Use rewrite /blog to transparently proxy to another app

Hi,

I have various applications running RoR. In order to improve code
maintenability I have decided to use a single blog application that will
be used by different apps.

So a user will be browsing app1 at: app1.com

And when he wants to check out the blog of app1 he goes to:
app1.com/blog which behind the scene transfer the request to my blog
engine.

I tried the following:

server {

location ^~ /blog/ {
proxy_set_header Host $http_host;
proxy_pass http://blog$uri;
}
}

But it seems to ∞ly redirect the request.

Thanks for your upload

Why in hell does it insist on redirecting?

location /blog/ {
rewrite /blog/(.+) $1 break;
proxy_pass http://blog;
}

I never understood how nginx handled rewrites.

Fernando P. wrote:

Why in hell does it insist on redirecting?

location /blog/ {
rewrite /blog/(.+) $1 break;
proxy_pass http://blog;
}

I never understood how nginx handled rewrites.

My bad, it was my trialing slash rewriter that was conflicting. But now
how to handle the trialing slash issue? Just deal with it and hope no
one links to my apps with/without trialing slashes?

Sorry for the typos, trialing should read trailing.

Here is the complete thing for those interested, your mileage may vary
depending how you want the backend app to handle /blog/uri or just /uri

location ^~ /blog/ {
rewrite /blog/(.+) $1 break;
proxy_set_header Host $http_host;
root /optional/root;
proxy_pass http://127.0.0.1:3000/$1;
}

On Mon, Aug 02, 2010 at 10:01:26PM +0200, Fernando P. wrote:

}
location ^~ /blog/ {
proxy_pass http://127.0.0.1:3000/;
proxy_set_header Host $http_host;
}


Igor S.
http://sysoev.ru/en/

How to intercept blog.*?

I tried setting server_name blog.* but it doesn’t seem to work.

Argh! In practice it doesn’t work, as the urls generated by Rails are
incorrect. Therefore I need to use subdomains: blog.* => proxy_pass

I’ll see what I can come up with.

On Tue, Aug 03, 2010 at 08:45:54PM +0200, Fernando P. wrote:

How to intercept blog.*?

I tried setting server_name blog.* but it doesn’t seem to work.

server {
server_name blog.*;
location / {
proxy_pass http://127.0.0.1:3000;
proxy_set_header Host $host;
}
}


Igor S.
http://sysoev.ru/en/

Any reason why server_name blog.; works on my dev machine by only
catching http://blog.
and totally fails on my server by catching
everything?

Fernando P. wrote:

Any reason why server_name blog.; works on my dev machine by only
catching http://blog.
and totally fails on my server by catching
everything?

Update: by setting listen 80 default; to my server that should be
catching all that wasn’t catched previously it appears that server_name
blog.*; isn’t catching anything at all.

I tried setting server_name blog.* but it doesn’t seem to work.

server {
server_name blog.*;
location / {
proxy_pass http://127.0.0.1:3000;
proxy_set_header Host $host;
}
}

My bad, it does work. Thank you Igor.

What the duck?

I switched to Safari, and it works. I was using Firefox, why wouldn’t it
work previously? Is there some caching going on? That’s pita.

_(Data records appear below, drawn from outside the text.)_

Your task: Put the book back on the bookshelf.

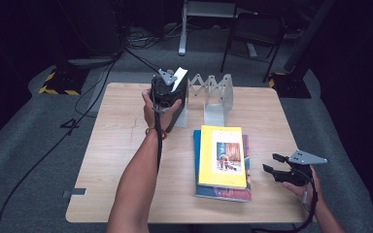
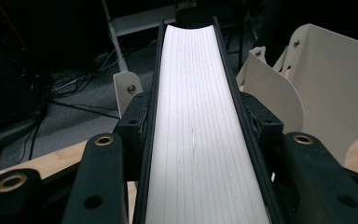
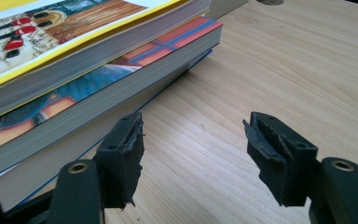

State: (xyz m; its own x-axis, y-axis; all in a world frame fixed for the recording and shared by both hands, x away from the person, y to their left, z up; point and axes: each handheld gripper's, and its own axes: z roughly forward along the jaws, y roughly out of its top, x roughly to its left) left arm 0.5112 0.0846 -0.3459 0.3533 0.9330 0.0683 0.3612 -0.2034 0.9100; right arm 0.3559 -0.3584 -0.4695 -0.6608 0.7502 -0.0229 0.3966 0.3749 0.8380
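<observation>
Two books point(image 1: 222, 162) lie stacked just left of the right gripper point(image 1: 272, 165), whose jaws stand spread, nothing between them. Farther off, the left gripper point(image 1: 167, 92) is clamped on a third book point(image 2: 200, 135), page edges up, with the rack point(image 1: 218, 94) just beyond.

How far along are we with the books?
Done: no book stands in the rack yet. In hand: the left gripper clamps one book at the rack. Left: the stack on the table; the right gripper waits open beside it.
</observation>
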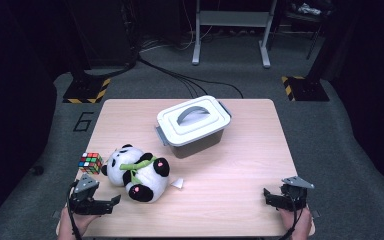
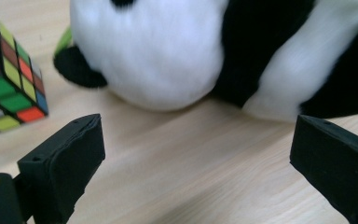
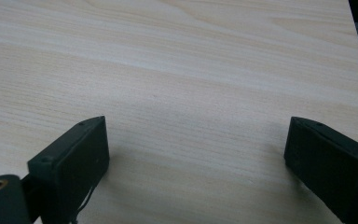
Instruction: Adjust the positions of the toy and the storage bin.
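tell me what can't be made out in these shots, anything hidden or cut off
- Inside of the lidded box: high view, the closed lid hides it.
- Panda toy: left gripper view, head and legs run off the top and right edges; its face isn't seen.
- Puzzle cube: left gripper view, cut by the left edge.
- White tag beside the panda: high view, too small to read.

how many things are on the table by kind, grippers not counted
plush panda: 1
puzzle cube: 1
lidded storage box: 1
small white scrap beside the panda: 1
total: 4
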A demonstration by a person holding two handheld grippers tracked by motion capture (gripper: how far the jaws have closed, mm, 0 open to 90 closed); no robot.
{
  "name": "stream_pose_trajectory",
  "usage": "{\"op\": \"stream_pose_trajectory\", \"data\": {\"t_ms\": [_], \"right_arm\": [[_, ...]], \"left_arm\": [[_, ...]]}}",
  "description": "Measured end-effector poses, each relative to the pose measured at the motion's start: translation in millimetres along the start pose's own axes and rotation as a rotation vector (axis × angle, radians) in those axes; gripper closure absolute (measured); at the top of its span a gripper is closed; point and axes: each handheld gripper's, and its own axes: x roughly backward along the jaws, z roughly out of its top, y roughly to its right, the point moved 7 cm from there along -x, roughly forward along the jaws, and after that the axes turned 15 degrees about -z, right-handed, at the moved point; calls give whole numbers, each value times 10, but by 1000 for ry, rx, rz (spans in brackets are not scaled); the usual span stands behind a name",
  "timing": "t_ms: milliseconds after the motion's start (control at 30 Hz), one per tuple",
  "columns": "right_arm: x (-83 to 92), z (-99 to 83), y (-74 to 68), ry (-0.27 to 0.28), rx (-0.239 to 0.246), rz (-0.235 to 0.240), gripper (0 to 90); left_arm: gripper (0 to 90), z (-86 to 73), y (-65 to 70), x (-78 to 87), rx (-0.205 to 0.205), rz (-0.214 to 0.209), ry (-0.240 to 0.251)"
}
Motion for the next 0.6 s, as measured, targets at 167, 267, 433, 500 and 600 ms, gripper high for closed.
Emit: {"op": "stream_pose_trajectory", "data": {"t_ms": [167, 267, 433, 500, 600], "right_arm": [[1, 0, -1, -1, -1, -1, 59], [3, -2, -2, -2, 2, 1, 57], [2, -1, -7, -8, 11, 15, 43], [-4, 4, -10, -13, 13, 14, 37], [-6, 8, -11, -20, 14, 16, 33]], "left_arm": [[0, -166, -132, -135, 32, 39, -26], [0, -201, -180, -173, 45, 38, -15], [0, -254, -233, -254, 33, 50, 6], [0, -284, -261, -301, 39, 65, 12], [0, -292, -282, -307, 25, 86, 9]]}}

I restarted Firefox and I still can’t access my app at
http://blog.example.com

On Thu, Aug 05, 2010 at 01:51:26PM +0200, Fernando P. wrote:

Ok so for some obscure reason, I had to clear my history in Firefox to
make things work.

I still don’t understand why that would perturb Nginx in detecting the
blog’s subdomain.

Sorry, we can diagnose a problem using debug/error log.
We can not diagnose a “it does not work” problem.


Igor S.
http://sysoev.ru/en/

Ok so for some obscure reason, I had to clear my history in Firefox to
make things work.

I still don’t understand why that would perturb Nginx in detecting the
blog’s subdomain.

On Thu, Aug 05, 2010 at 06:31:10PM +0200, Fernando P. wrote:

Sorry, we can diagnose a problem using debug/error log.
We can not diagnose a “it does not work” problem.

What should I be looking for? Specific headers that Firefox was sending?

http://nginx.org/en/docs/debugging_log.html


Igor S.
http://sysoev.ru/en/

Sorry, we can diagnose a problem using debug/error log.
We can not diagnose a “it does not work” problem.

What should I be looking for? Specific headers that Firefox was sending?